My fellow Americans, tonight we can say with confidence: we built our bridge to the 21st century. We crossed it together. And we're not going back.

To those who say the progress of these eight years was an accident, that we just coasted along, let's be clear: America's success was not a matter of chance; it was a matter of choice.

Today, America faces another choice, every bit as momentous as the one eight years ago. For what a nation does with good fortune is just as stern a test of its character, values and vision as how it deals with adversity.

This is a big election - with great consequences for every American - because the differences between our candidates and their visions are so profound.

Every House and Senate race is important. But if you'll give me one moment of personal privilege, I'd like to say a word about Hillary. When I first met her 30 years ago, she already had an abiding passion to help children.

Every year I was governor she took lots of time away from her law practice to work for better schools, children's health and jobs for parents who lived in poor areas. When I became President she became a full-time advocate for her lifetime cause. What a job she's done. She championed the Family Leave law, children's health insurance, and increased support for foster-children and adoptions. She wrote a best-selling book about caring for our children, and then she took care of them by giving all the profits to children's charities. For 30 years, she's been there for all our kids.

She's been a great First Lady. She's always been there for our family. And she'll always be there for the families of New York and America.

The biggest choice that you have to make is in the presidential race. Now, you know how I feel. But it's not my decision to make. It's yours. I just want to tell you a few things I know about Al Gore.

Al and I have worked closely together for eight years now. In the most challenging moments, when we faced the most difficult issues - of war and peace, of taking on powerful special interests - he was always there. He always told me what he thought was right.

Everybody knows Al Gore is thoughtful and hard-working. I can tell you personally, he is one strong leader. In 1993, there was nobody around the table more willing to make the tough choices to balance the budget the right way - and take the tough stands against those who would do it the wrong way, on the backs of the poor and working people. I've seen it time and again. More than anybody else I've known in public life, Al Gore understands the future and how sweeping changes and scientific breakthroughs affect Americans' daily lives.

Finally, I'd like you to know that Al Gore is a profoundly good man, who loves his children more than life. He has a wonderful wife who has fought against homelessness and for the cause of mental health, bringing it into the sunlight of our national life. America owes Tipper Gore our thanks.

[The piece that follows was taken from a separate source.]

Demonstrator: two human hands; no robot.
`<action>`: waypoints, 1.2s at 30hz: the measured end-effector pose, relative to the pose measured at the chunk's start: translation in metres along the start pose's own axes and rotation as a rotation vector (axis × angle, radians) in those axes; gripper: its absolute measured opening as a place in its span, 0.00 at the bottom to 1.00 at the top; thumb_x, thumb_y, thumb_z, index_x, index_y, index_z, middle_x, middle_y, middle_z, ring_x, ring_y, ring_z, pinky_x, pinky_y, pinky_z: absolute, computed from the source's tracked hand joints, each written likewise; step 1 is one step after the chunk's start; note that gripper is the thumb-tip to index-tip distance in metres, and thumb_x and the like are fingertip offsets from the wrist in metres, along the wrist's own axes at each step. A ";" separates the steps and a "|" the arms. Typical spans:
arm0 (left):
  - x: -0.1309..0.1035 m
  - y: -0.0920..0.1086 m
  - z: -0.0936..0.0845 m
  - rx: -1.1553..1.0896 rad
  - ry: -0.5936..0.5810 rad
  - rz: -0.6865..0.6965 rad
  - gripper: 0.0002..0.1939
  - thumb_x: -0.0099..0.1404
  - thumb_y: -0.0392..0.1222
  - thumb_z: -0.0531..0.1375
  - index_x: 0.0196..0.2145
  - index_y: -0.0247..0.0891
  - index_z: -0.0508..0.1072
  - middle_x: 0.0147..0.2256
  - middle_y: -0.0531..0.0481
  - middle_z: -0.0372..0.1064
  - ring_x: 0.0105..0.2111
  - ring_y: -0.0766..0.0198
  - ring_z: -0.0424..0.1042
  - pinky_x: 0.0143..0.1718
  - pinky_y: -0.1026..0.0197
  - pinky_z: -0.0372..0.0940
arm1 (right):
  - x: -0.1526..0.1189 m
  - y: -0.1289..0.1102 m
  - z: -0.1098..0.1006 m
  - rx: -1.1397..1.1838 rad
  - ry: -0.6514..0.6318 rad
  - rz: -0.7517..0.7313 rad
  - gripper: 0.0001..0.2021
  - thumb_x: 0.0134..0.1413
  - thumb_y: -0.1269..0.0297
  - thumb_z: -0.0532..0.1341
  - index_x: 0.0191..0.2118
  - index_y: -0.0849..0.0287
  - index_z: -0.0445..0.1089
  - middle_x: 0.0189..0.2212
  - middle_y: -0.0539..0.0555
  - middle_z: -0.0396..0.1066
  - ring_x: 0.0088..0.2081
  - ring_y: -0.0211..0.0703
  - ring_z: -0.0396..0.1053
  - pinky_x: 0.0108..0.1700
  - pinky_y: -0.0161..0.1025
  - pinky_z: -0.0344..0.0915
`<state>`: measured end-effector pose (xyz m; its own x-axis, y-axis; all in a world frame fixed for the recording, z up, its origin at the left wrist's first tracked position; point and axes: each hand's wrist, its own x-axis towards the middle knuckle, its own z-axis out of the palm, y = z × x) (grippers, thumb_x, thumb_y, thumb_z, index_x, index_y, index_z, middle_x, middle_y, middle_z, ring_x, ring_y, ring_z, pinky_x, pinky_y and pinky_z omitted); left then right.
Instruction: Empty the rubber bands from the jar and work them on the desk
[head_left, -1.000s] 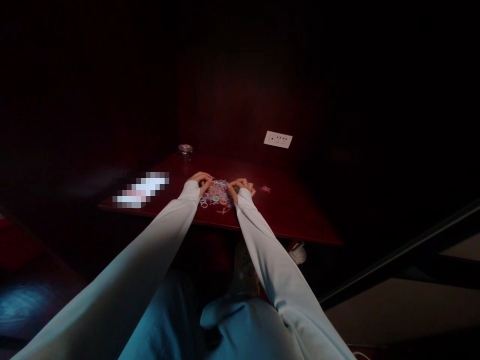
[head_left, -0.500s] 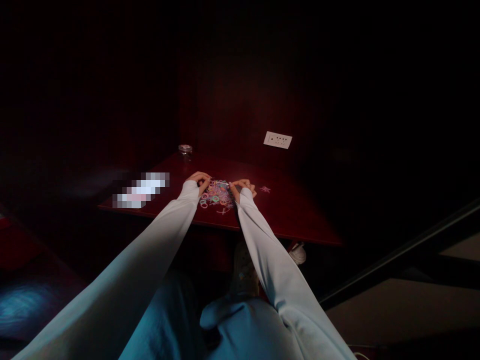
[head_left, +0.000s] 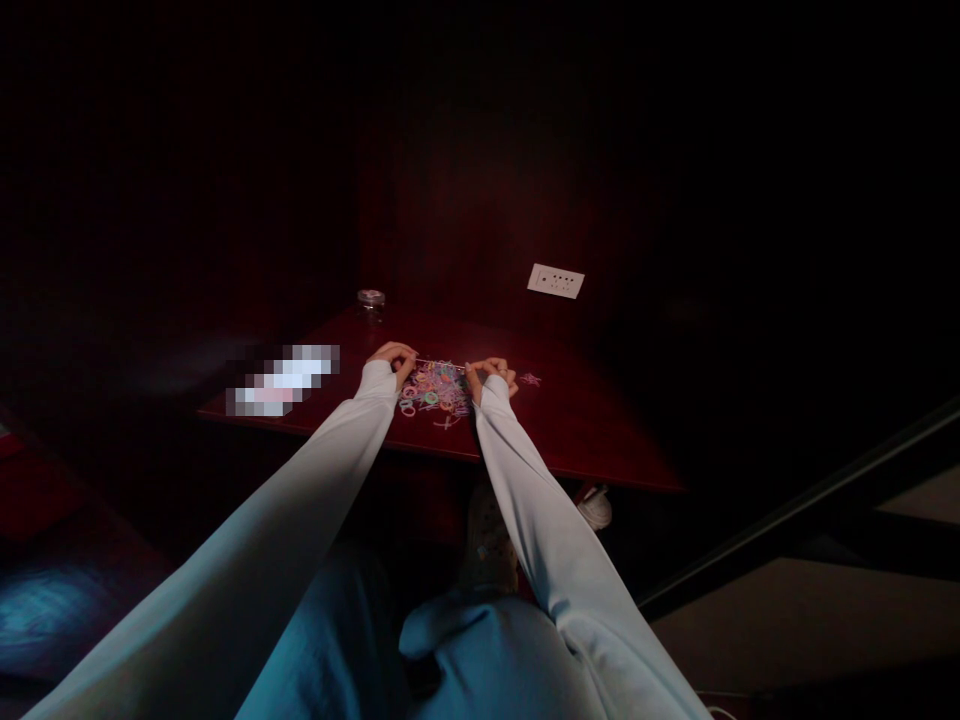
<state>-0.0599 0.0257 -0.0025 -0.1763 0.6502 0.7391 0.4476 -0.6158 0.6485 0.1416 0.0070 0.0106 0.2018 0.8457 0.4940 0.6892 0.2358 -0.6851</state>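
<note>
Band (head_left: 441,362) is strung between both hands right now, just over the back part of the colourful pile (head_left: 442,388). Left hand (head_left: 394,353) is at the pile's left side and right hand (head_left: 491,372) at its right side, each with fingertips pinched onto one end, as far as I can tell in this light. What's changed in the last second: the hands have moved further apart and the visible length between them got longer, so I'd guess it's stretchy and both pinches are holding. If one slips, it could ping off into the pile. As for edges, the table's (head_left: 570,425) front edge runs a little nearer than the pile, so anything dropped on the near side might roll off. Left of the pile, past the left hand, there's a blurred-out bright thing (head_left: 281,382), no clue what, which limits swinging wide that way. Right of the pile there's a small pink bunch (head_left: 530,379) just beyond the right hand, with more tabletop past it, so that's the roomier side imo. Behind the pile and off left stands a lidded jar (head_left: 370,305), and further back still, to the right, a white socket (head_left: 556,281) sits on the wall.
</note>
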 end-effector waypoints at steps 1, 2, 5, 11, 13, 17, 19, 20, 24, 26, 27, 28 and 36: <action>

Most important, Al Gore and Joe Lieberman will keep our prosperity going by paying down the debt, investing in education and health care, moving more people from welfare to work, and providing family tax cuts that we can afford. In stark contrast, Republicans want to spend every dime of our projected surplus and then some on big tax cuts - leaving nothing for education or Medicare prescription drugs, nothing in case the projected surpluses don't come in.

Fifty-four years ago this week, I was born in a summer storm to a young widow in a small southern town. America gave me the chance to live my dreams. I have tried to give you a better chance to live yours. Now, with hair greyer and wrinkles deeper, but with the same optimism and hope I brought to the work I love eight years ago, my heart is filled with gratitude.

Remember, keep putting people first. Keep building those bridges. And don't stop thinking about tomorrow.